In what would create the largest corporate “behemoth” in the history of the telecommunications industry, cable giants Comcast and Time-Warner on Thursday announced agreement of a $45 billion merger that critics say would be a disaster for consumers.
The deal, if approved by regulators, would see Time-Warner, currently the second-largest provider in the U.S., absorbed by its larger rival Comcast in an all-stock agreement. The merger would give Comcast nearly 30 million paying subscribers, roughly a third of the entire U.S. cable market.

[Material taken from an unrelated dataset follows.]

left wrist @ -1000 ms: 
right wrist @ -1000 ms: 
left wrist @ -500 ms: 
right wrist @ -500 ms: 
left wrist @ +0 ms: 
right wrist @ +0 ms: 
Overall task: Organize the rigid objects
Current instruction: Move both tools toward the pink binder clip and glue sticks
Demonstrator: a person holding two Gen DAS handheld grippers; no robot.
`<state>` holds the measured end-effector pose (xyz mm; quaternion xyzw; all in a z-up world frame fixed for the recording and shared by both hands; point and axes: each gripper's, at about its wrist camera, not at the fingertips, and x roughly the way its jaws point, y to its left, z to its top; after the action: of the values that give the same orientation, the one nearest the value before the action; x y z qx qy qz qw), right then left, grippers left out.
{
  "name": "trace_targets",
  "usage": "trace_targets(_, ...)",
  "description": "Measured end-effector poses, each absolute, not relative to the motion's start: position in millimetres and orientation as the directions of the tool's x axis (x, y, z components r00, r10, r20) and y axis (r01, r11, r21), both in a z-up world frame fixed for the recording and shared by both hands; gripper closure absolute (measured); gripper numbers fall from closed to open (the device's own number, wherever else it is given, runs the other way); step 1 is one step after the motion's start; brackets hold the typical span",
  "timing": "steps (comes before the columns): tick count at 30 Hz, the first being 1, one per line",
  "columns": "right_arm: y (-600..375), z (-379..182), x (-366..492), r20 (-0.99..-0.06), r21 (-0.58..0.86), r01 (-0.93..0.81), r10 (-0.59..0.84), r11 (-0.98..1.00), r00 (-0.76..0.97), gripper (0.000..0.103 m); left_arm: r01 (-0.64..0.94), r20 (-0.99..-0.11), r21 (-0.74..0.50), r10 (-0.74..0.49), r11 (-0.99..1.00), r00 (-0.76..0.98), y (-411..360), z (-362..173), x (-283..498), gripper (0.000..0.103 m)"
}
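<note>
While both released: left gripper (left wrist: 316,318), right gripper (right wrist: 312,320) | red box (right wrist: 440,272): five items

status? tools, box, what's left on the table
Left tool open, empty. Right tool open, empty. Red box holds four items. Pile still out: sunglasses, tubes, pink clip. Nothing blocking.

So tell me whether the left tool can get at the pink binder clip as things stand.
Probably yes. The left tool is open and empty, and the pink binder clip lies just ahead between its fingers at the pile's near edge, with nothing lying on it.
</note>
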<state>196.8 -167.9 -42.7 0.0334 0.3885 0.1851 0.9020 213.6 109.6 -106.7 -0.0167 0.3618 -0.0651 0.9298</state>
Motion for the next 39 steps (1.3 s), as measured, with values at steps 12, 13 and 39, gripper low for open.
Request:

Critics, like executive director of the media watchdog group Free Press Craig Aaron, say that though this deal might be good for the corporate titans involved, it will be a disaster for cable customers everywhere.
“In an already uncompetitive market with high prices that keep going up and up, a merger of the two biggest cable companies should be unthinkable. This deal would be a disaster for consumers and must be stopped,” said Aaron in a statement.

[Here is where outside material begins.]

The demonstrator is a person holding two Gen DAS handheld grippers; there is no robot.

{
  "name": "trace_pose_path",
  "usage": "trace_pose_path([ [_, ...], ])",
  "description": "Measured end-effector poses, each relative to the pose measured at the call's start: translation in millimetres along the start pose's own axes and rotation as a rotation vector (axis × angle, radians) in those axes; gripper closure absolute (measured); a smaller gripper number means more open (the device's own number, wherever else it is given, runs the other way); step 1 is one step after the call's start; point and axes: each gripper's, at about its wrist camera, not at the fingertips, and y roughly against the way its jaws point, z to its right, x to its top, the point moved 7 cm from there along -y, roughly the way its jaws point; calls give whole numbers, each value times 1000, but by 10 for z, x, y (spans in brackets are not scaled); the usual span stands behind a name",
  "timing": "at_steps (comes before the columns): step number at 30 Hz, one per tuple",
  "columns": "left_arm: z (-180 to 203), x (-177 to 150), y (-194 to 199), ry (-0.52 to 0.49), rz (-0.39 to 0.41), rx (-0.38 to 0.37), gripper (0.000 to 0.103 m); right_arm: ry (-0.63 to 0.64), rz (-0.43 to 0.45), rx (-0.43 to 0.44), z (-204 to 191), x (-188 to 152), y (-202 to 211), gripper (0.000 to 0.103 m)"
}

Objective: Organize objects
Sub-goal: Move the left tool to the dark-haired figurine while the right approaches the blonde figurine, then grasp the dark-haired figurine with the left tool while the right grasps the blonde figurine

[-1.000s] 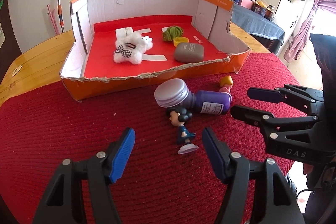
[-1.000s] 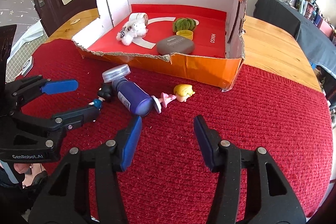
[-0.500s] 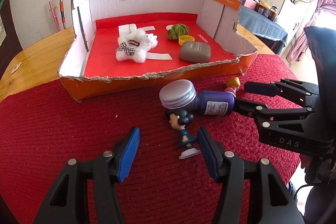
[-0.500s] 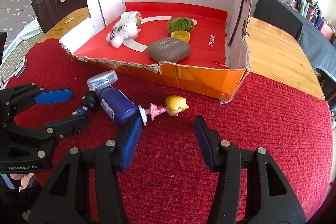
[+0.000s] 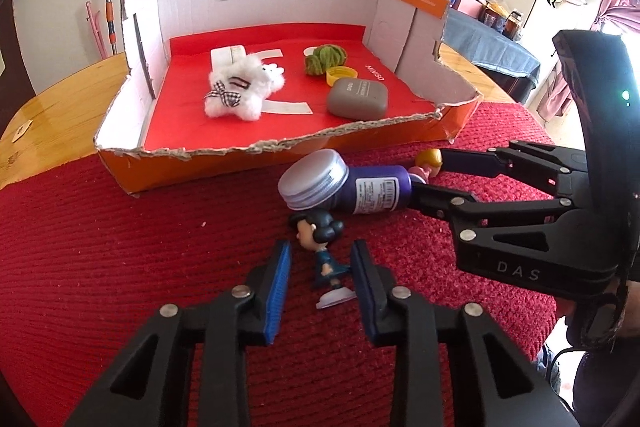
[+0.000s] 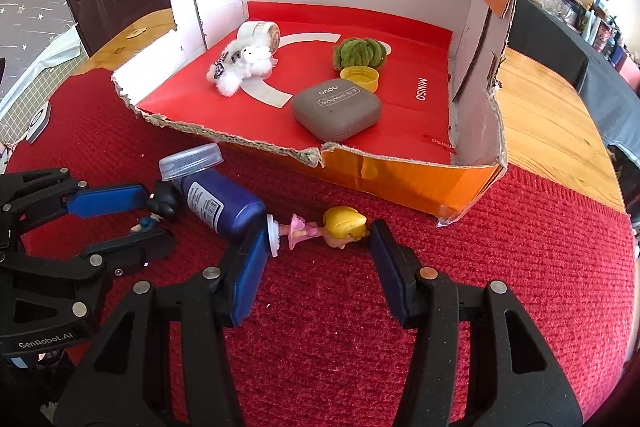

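Left wrist view: the left tongs are being closed around the dark-haired figurine on the red mat; the right tongs are held open astride the blonde doll.

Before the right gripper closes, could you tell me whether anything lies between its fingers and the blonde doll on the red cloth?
Nothing lies between them. The right gripper straddles the blonde doll lengthwise, its jaws open. The purple bottle lies beside the doll's base and could be nudged by the left finger.
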Motion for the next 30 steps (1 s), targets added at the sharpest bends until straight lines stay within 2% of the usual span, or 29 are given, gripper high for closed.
trace_pose_path([
  [2, 22, 0, 0, -9, 1, 2, 78, -6, 0, 7, -6, -3, 1, 54],
  [3, 31, -3, -1, -12, 0, 2, 82, -9, 2, 10, -10, -7, 6, 54],
  [21, -54, -72, 216, 15, 39, 12, 82, -12, 40, 69, -311, -140, 300, 55],
  [30, -49, -73, 344, 17, 65, 18, 82, 3, 92, 78, -418, -131, 552, 55],
])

“Americans already hate dealing with the cable guy — and both these giant companies regularly rank among the worst of the worst in consumer surveys. But this deal would be the cable guy on steroids — pumped up, unstoppable and grasping for your wallet.”

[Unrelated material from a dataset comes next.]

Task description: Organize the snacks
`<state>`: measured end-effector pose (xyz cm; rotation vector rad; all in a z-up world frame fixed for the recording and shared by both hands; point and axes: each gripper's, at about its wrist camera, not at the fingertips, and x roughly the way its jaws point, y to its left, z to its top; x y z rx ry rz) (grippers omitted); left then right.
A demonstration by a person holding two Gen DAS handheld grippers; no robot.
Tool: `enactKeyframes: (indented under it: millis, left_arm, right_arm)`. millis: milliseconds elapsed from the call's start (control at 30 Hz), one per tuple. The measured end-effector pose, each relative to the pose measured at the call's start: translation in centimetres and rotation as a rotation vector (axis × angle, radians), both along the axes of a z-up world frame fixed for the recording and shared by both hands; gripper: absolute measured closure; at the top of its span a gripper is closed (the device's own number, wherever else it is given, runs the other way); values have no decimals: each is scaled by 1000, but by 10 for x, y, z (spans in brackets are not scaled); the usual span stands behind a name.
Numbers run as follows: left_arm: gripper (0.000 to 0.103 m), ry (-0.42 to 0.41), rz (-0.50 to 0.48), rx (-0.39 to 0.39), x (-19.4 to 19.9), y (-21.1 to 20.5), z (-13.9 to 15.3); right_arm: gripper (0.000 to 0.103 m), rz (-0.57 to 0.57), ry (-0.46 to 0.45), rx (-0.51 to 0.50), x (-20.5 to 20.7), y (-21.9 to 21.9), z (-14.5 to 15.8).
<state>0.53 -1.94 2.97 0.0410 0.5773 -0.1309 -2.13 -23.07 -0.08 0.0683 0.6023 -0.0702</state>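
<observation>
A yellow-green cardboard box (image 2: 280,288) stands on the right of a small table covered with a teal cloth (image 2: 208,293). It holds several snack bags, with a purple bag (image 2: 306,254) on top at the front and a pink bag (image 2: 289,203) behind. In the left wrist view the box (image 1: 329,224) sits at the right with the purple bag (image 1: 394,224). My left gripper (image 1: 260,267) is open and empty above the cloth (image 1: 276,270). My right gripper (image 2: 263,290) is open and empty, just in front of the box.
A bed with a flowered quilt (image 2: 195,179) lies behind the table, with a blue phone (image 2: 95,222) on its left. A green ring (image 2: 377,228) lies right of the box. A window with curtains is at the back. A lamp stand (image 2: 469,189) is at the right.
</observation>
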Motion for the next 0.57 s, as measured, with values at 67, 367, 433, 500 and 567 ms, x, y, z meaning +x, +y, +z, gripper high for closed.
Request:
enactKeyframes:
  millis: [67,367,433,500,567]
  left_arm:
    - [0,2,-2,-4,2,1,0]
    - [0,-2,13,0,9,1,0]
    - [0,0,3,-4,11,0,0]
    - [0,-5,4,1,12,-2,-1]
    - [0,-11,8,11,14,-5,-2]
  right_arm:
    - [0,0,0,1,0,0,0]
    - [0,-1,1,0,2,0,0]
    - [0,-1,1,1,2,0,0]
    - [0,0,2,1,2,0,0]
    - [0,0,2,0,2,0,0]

In order to gain approval, the companies will have to get their agreement past both the FCC and the Department of Justice regulators where concerns over monolopy control of the industry will likely be central to the debate.
According to Aaron, approval of the deal would give Comcast “unprecedented market power over consumers and an unprecedented ability to exert its influence over any channels or businesses that want to reach Comcast’s customers.”
“Unless the Department of Justice and the FCC do their jobs and block this merger,” he said, customers can expect less choice, worse service, and higher bills.